Who did professor Allan Lichtman predict to win in 2016? The winner!
He uses a strange science technique that have retrospectively lined up with presidential winners since 1860. He has an impressive tract record of ten successful predictions - note he predicted Gore in 2000 but there is very persuasive evidence that Gore actually did win had the vote counts been honestly counted. Hence the Brooks Brothers riot that threw the election to the Supreme Court.
Republicans are now positioning for that to happen again in 2024.
This is the ignorant “I don’t understand statistics” take. If Nate Silver had given Clinton a 100% chance to win, then maybe you’d have some sort of point.
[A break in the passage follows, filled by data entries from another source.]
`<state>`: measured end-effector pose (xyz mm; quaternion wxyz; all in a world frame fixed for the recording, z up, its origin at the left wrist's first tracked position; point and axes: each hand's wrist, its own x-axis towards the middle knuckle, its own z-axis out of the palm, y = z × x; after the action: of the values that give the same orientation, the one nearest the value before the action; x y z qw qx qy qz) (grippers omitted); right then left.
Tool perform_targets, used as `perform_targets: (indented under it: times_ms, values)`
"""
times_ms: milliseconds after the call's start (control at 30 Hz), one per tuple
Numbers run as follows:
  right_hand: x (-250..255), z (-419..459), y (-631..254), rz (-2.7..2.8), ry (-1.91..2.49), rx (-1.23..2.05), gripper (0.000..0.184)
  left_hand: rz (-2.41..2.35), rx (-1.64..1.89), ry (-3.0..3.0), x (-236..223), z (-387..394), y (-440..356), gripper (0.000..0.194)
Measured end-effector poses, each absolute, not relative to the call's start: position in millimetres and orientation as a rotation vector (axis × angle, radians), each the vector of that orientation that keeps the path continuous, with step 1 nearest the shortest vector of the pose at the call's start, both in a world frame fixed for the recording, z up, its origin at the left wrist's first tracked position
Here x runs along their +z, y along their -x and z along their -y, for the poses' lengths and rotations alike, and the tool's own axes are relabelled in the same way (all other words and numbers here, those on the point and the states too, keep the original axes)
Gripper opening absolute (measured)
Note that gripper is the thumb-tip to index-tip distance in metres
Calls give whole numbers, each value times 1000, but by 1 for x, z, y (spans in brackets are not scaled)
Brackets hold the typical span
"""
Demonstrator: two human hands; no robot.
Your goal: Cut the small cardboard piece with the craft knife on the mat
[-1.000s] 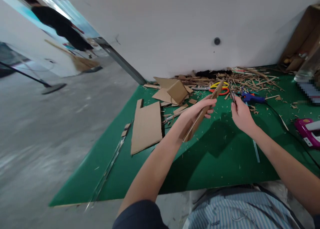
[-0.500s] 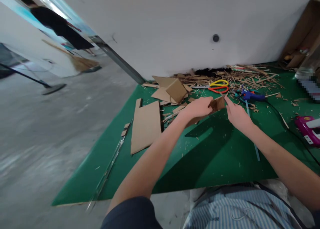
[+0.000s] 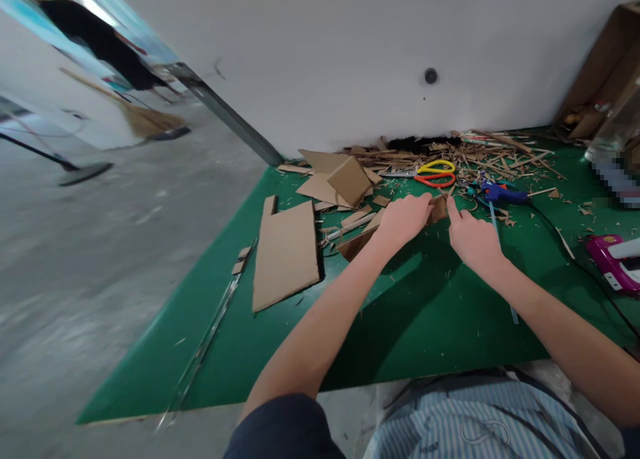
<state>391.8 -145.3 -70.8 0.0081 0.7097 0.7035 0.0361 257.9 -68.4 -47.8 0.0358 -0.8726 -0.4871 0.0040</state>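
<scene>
Closely, left hand [image 3: 404, 220] grip pinches cardboard strip [image 3: 439, 210] over green worktop [image 3: 240, 352]; right hand [image 3: 475, 241] at strip's far end, cannot tell whether its grip pinches anything; scissors [image 3: 418, 174] just beyond.

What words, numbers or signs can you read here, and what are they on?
No text reads clearly.
Striped clothing: small dark characters, too blurred to read, and a pale looped sign, not a word I can read.
Magenta tool: marks on a white label, too small to read.
</scene>
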Motion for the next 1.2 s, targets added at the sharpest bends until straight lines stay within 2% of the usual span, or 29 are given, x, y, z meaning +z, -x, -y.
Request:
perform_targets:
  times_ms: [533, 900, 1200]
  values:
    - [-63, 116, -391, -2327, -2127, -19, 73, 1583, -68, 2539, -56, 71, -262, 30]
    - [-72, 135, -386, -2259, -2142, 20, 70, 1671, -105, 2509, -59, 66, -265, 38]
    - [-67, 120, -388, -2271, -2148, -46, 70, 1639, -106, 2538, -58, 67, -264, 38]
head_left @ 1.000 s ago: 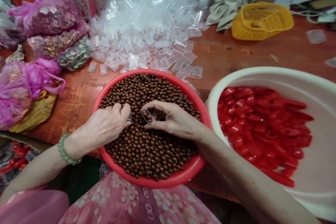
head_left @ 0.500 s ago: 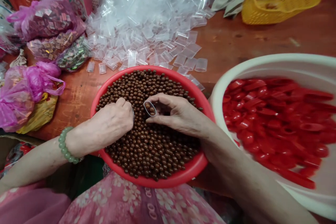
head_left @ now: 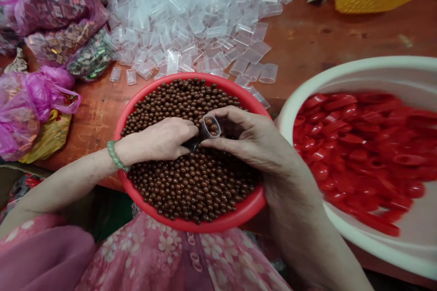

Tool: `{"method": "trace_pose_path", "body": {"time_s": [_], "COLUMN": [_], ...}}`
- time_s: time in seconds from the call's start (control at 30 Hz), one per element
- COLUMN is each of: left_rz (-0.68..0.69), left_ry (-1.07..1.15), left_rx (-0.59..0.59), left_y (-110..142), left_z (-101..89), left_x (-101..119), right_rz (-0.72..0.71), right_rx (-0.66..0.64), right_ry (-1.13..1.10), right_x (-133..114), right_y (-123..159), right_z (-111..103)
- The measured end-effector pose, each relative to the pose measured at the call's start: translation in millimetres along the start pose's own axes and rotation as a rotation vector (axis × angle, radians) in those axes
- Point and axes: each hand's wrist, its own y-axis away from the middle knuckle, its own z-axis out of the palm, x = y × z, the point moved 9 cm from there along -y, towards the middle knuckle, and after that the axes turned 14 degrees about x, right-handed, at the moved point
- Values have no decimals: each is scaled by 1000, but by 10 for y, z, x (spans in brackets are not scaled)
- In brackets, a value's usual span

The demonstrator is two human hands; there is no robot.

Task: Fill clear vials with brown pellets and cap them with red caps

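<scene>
Brown glossy beads (head_left: 191, 182) are lying heaped in a red plastic basin (head_left: 191, 226), and both hands are working just above them. The right hand (head_left: 247, 134) is gripping a short clear plastic tube (head_left: 210, 127) between thumb and curled fingers (head_left: 227, 116), with the tube tilting and its open end facing up and toward the left hand. A few of the beads are sitting inside it, and the tube is resting within the right hand's fingers, clear of the heap. The left hand (head_left: 160, 138) is reaching in from the other side with its fingers bent and closed together. Its fingertips (head_left: 193, 129) are touching or lying just beside the tube; I cannot tell which. Something dark is showing under them, too hidden to tell whether they are holding it. A green bead bracelet (head_left: 115, 155) is circling the left wrist. To the right, a white plastic basin (head_left: 307, 77) is holding red plastic pieces (head_left: 358, 154). Loose clear plastic tubes (head_left: 191, 41) are spreading across the wooden table (head_left: 307, 41) beyond the basin, beside pink plastic bags (head_left: 44, 4).
</scene>
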Motion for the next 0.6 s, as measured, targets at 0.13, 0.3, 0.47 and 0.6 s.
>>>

But, in fact, the 538 projection gave Trump a much higher chance than most of the major election models, to the point that I remember Nate having to defend himself against angry people on Twitter over and over. He wrote an article ahead of the election pointing out that if an outcome has a 30% chance of happening, not only is it possible, but in fact you expect it to happen 3 in 10 times. I was very nervous on Election Day 2016 specifically because I had been closely following 538 projections.
This post is further evidence that everyone should be required to take a statistics course. It’s like saying “statistical probability says there is a 66.6% chance of me rolling this six-sided die and getting a 1, 2, 3, or 4, but I rolled a 5, so that model is WRONG!!”
I hope you can see how dumb that sounds.
Additionally, Lichtman referred to the popular vote in his book, essay on the topic (neither of which I assume you’ve read), and in all previous predictions. So he was actually wrong about his 2016 prediction given Trump lost the popular vote, much though Lichtman has tried to revise history since then.